__The problem__
Start at the line below containing "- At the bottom" and stop at the line containing "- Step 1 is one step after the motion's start". Repeat every line of that stretch exactly, and nothing outside it.

(Listed records Opens)

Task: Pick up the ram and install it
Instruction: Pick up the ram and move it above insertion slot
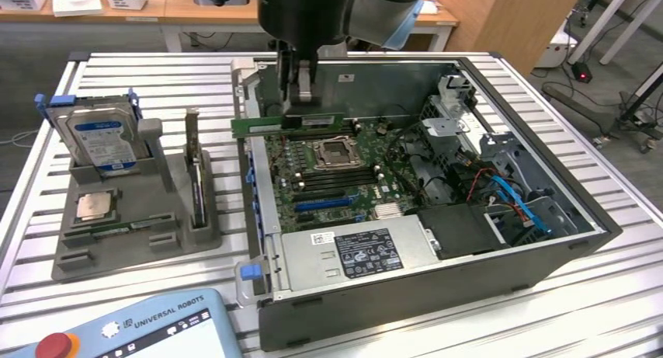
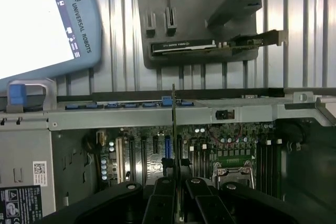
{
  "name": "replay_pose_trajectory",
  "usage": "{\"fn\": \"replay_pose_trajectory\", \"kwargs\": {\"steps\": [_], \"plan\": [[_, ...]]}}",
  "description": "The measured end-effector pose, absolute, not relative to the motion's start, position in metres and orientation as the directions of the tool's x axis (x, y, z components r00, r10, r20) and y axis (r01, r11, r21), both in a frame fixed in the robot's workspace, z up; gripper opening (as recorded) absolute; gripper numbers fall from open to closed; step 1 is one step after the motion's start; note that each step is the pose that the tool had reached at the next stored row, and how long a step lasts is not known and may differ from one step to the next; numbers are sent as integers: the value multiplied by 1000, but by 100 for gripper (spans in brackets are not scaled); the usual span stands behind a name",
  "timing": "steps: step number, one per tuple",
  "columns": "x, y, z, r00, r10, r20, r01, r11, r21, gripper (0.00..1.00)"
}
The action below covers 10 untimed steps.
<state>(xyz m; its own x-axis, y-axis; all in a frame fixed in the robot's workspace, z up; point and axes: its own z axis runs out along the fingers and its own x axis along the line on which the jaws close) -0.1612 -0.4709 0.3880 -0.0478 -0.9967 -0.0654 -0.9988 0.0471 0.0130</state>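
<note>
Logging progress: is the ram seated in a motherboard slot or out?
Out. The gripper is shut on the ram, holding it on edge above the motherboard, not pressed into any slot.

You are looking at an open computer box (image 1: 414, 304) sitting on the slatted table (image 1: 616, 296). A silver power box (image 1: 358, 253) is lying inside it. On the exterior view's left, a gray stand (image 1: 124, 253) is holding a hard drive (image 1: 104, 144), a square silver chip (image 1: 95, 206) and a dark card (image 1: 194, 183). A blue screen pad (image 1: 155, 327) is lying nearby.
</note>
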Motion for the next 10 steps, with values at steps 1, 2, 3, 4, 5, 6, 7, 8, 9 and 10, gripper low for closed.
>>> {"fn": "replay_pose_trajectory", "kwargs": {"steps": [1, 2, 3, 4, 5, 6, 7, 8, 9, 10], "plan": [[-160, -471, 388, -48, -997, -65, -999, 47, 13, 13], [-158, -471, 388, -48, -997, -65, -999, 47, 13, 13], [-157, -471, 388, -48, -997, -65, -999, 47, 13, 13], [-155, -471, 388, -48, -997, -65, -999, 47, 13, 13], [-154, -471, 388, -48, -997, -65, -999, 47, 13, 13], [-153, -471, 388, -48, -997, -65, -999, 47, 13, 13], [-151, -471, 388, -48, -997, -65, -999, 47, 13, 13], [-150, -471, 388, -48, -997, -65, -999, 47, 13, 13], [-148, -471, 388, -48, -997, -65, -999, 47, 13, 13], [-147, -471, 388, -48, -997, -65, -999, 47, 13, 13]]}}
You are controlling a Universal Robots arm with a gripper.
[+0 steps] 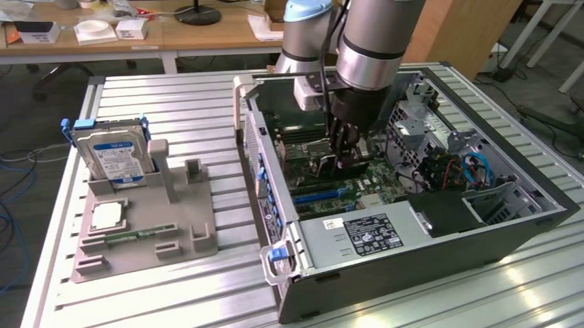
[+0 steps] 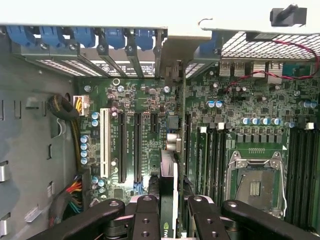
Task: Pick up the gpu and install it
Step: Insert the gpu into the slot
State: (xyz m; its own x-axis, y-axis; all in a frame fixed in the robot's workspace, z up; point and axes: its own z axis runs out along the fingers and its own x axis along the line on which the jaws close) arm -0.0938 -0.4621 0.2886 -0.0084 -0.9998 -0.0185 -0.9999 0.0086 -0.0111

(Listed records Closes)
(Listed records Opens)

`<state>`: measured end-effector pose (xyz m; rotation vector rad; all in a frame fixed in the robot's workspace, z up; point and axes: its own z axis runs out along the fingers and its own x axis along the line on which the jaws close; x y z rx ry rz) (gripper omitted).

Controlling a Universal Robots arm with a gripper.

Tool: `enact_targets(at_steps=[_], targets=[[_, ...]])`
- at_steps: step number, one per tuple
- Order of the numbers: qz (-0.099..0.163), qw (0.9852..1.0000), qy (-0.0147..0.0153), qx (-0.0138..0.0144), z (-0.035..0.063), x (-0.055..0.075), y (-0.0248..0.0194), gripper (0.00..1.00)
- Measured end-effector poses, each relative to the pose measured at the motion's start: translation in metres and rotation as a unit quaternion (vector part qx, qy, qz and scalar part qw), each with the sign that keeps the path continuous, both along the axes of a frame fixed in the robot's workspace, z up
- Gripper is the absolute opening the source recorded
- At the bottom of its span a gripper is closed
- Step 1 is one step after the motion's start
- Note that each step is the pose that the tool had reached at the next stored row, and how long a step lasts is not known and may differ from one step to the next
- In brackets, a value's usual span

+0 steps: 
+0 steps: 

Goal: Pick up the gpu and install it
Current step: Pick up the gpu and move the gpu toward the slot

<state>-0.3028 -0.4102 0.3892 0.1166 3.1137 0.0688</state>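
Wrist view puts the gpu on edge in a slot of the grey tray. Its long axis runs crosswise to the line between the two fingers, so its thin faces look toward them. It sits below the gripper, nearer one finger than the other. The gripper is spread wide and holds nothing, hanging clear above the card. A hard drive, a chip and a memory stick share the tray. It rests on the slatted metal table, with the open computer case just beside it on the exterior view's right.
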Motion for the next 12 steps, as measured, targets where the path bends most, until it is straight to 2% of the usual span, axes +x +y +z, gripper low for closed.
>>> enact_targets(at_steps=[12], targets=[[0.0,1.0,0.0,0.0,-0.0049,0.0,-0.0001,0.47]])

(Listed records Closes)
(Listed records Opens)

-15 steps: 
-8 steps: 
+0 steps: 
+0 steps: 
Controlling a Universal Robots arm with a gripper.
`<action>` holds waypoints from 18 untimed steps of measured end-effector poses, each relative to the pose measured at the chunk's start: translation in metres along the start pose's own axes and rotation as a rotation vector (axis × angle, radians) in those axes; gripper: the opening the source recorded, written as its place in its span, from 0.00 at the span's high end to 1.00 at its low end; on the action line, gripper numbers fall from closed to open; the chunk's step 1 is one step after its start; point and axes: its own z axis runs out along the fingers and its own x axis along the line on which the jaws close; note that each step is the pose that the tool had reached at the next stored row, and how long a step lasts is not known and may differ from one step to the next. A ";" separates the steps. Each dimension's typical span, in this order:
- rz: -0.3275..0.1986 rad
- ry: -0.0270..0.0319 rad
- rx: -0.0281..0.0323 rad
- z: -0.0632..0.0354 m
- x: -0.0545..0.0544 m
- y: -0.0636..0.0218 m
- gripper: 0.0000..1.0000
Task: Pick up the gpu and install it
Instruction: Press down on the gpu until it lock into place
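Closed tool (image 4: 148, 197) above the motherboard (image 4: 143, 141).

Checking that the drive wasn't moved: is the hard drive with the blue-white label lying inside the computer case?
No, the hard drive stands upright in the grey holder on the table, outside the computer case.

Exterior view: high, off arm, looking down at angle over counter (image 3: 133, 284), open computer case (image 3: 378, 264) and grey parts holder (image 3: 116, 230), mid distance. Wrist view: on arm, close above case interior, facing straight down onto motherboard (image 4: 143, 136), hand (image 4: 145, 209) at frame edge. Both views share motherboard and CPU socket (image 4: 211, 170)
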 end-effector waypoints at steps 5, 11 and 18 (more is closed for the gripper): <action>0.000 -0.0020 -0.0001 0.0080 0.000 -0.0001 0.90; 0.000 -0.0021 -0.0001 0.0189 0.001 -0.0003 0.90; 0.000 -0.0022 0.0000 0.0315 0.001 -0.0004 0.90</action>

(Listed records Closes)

__Written response__
- At the bottom of its span a gripper is closed
- Step 1 is one step after the motion's start

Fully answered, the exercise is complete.